Generate Automatic Subtitles with the razvandrl/subtitler Cognitive Action

In today’s digital landscape, video content has become a cornerstone of communication and storytelling. However, accessibility can be a challenge, especially for non-native speakers or the hearing impaired. This is where the razvandrl/subtitler API comes into play, providing a powerful Cognitive Action to automatically generate subtitles from video files. By leveraging this action, developers can enhance their applications by making video content more accessible, improving user engagement, and creating a better overall experience for viewers.
Prerequisites
Before you start integrating the razvandrl/subtitler Cognitive Actions, ensure you have the following:
- An API key for the Cognitive Actions platform.

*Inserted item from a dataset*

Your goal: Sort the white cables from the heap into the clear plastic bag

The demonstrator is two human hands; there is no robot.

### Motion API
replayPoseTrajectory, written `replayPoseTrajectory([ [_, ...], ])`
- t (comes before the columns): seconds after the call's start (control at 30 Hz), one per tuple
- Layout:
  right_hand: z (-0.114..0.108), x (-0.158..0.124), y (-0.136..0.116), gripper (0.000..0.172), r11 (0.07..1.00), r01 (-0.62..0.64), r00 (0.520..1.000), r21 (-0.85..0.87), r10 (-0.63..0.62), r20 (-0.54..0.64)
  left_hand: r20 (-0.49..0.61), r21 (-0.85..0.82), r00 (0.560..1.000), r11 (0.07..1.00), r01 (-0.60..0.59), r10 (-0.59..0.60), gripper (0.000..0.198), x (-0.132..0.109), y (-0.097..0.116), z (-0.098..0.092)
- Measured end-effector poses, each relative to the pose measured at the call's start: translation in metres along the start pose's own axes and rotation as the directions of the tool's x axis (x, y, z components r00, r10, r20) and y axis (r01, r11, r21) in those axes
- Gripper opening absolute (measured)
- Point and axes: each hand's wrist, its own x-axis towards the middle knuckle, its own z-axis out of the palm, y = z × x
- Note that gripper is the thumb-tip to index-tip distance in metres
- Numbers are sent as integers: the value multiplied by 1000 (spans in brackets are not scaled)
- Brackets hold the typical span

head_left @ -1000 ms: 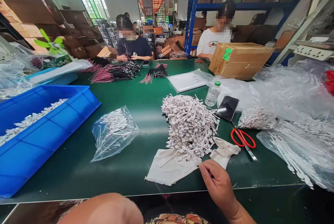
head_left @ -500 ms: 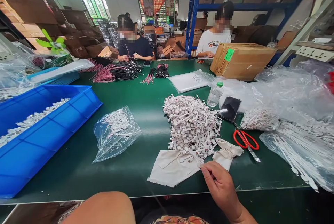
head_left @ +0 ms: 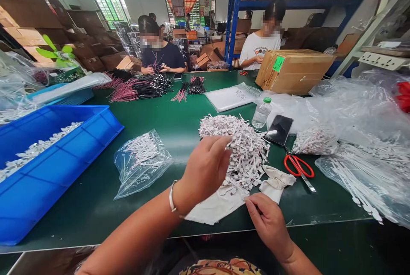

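Fingers (head_left: pixel 221 149) of the left hand (head_left: pixel 205 168) curl just above the heap of white tags (head_left: pixel 250 151), whether gripping one unclear, while the right hand (head_left: pixel 269 223) pinches shut beside a white cloth (head_left: pixel 277 185).

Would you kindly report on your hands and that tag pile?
Left hand over the tag pile, fingers curled. Right hand pinched above the cloth, hold unclear. Scissors and phone beside the pile, clear of both hands.
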Motion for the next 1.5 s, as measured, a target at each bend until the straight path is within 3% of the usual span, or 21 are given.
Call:
replayPoseTrajectory([
  [0.07, 0, 0, 0, 9, 1000, 5, 1000, -15, -5, 2, 187, 87, 973, 989, 124, -138, 20, 29, -22, 30],
  [0.13, 0, -1, 0, 9, 999, 12, 1000, -33, -12, 1, 329, 254, 895, 941, 223, -301, 24, 39, -38, 53],
  [0.27, 0, -1, 0, 10, 999, 30, 999, -44, -30, -12, 364, 370, 840, 891, 265, -401, 20, 34, -52, 78],
  [0.4, 1, -1, 0, 10, 999, 28, 1000, -39, -28, 9, 405, 429, 815, 873, 231, -415, 15, 34, -57, 85],
  [0.63, 1, -1, 1, 10, 999, 29, 999, -38, -28, 33, 470, 453, 789, 875, 169, -396, 22, 37, -57, 72],
  [0.93, 2, -1, 1, 10, 995, 41, 998, -90, -37, 44, 523, 381, 744, 895, 231, -415, 15, 20, -72, 47],
  [1.23, 2, 0, -1, 13, 998, -2, 999, -67, 6, 48, 530, 112, 705, 864, 492, -470, 23, -11, -96, 13],
  [1.37, 1, 16, -11, 14, 999, -50, 998, 13, 49, 30, 575, -81, 666, 777, 624, -475, 29, -24, -110, 5],
  [1.5, 9, 50, -27, 13, 998, 60, 998, 6, -60, 14, 605, -263, 646, 649, 714, -466, 31, -32, -113, 2],
])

- Basic knowledge of working with APIs and JSON.
- Familiarity with Python for testing the integration.
Authentication typically involves passing the API key in the request headers, allowing your application to securely interact with the Cognitive Actions services.
Cognitive Actions Overview
Generate Subtitles from Video
Purpose
This action transcribes audio from a specified video file to generate subtitles. It is designed to optimize performance through configurable batch processing, allowing for efficient transcription of audio in various video formats.
Input
The input for this action consists of a JSON object with the following fields:
- file (required): A URI pointing to the video file location.

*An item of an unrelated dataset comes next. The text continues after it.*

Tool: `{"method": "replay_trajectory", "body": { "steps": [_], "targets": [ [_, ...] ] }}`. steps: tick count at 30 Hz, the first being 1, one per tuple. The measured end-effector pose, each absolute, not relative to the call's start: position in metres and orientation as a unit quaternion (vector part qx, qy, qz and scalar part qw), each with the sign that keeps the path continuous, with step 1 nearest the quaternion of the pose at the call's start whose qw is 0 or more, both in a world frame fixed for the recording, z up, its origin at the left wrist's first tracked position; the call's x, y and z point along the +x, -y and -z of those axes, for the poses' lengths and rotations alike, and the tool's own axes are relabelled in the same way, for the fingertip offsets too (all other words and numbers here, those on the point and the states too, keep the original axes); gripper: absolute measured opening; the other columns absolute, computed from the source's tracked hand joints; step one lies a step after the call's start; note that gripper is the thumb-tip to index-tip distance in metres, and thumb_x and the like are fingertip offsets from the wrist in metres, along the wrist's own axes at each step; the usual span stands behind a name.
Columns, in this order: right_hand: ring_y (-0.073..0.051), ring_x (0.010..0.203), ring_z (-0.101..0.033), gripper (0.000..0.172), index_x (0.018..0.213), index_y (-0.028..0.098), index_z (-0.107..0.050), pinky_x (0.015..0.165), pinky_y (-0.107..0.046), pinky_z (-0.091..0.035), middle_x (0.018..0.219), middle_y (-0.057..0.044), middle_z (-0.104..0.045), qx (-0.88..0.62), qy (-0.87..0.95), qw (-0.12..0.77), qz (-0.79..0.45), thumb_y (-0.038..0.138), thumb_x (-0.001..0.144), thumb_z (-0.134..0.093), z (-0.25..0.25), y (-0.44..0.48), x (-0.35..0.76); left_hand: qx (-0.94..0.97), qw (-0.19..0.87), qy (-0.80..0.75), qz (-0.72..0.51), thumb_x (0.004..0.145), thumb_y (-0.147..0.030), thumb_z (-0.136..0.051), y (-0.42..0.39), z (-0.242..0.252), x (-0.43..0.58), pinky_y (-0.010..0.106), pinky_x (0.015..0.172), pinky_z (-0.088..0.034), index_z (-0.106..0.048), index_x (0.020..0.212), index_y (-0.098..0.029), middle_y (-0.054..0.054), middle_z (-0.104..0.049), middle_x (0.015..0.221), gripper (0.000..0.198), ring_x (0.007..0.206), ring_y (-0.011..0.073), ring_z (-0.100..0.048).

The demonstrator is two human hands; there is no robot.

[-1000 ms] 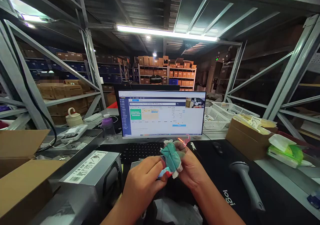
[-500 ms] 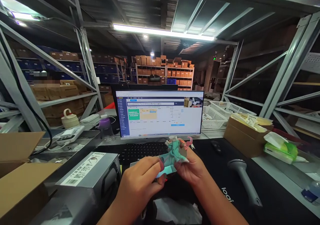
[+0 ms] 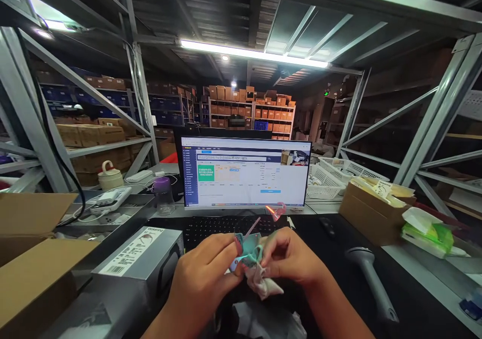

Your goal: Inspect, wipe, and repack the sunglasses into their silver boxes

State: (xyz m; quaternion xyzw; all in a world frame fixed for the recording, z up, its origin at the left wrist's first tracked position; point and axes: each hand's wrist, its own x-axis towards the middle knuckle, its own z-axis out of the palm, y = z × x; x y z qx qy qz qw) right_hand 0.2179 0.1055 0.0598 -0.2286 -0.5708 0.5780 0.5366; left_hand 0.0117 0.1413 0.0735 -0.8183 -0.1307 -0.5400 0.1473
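My left hand (image 3: 211, 268) is closed on a small light-blue box (image 3: 251, 242), tilted above the desk in front of the keyboard. My right hand (image 3: 291, 258) pinches a crumpled cloth piece, teal (image 3: 254, 256) at its upper part and beige (image 3: 265, 285) where it hangs down by the box. Whether the teal and beige parts are one piece, I cannot tell. A pink, see-through curled piece (image 3: 277, 212) with an orange streak shows above my right hand. Below both hands lies a crumpled whitish plastic bag (image 3: 267, 321).
The monitor (image 3: 246, 178) and black keyboard (image 3: 214, 224) are in front. A grey barcode scanner (image 3: 372, 284) and mouse (image 3: 327, 227) lie on the right. To the left stand a grey product box (image 3: 139, 253) and an open carton (image 3: 41, 263). A cardboard box (image 3: 371, 208) is at the right.
The cloth piece has come down from above the box to its near side, with the beige part now hanging low. My right hand has turned to a pinch. The view has shifted slightly.
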Motion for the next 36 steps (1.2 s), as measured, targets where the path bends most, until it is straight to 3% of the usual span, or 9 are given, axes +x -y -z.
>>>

- batchSize (optional): An integer defining the number of audio samples to process concurrently during transcription. The default is 32.
Example Input:
{
"file": "https://replicate.delivery/pbxt/KPkWPhskZlqgphzzvsh116zazIqDYcxleNkWuq12grfcTqAF/Two%202-minute%20Rules%20to%20Beat%20Procrastination%20%28in%202%20minutes%29.mp4",
"batchSize": 32
}
Output
The output of this action is a JSON array containing subtitle entries. Each entry includes:
- start: The start time of the subtitle text.
- end: The end time of the subtitle text.
- text: The actual subtitle text.
- words: An array of individual words with their respective timings and confidence scores.
Example Output:
[
{
"start": 0.171,
"end": 7.617,
"text": " After reading tons of productivity books, I came across so many rules like the two year rule, the five minute rule, the five second rule.",
"words": [
{"word": "After", "start": 0.171, "end": 0.351, "score": 0.84},
{"word": "reading", "start": 0.371, "end": 0.611, "score": 0.769},
// Additional words...
]
},
// Additional subtitles...
]
Conceptual Usage Example (Python)
Here’s a conceptual Python snippet demonstrating how to invoke the Generate Subtitles from Video action:
import requests
import json
# Replace with your Cognitive Actions API key and endpoint
COGNITIVE_ACTIONS_API_KEY = "YOUR_COGNITIVE_ACTIONS_API_KEY"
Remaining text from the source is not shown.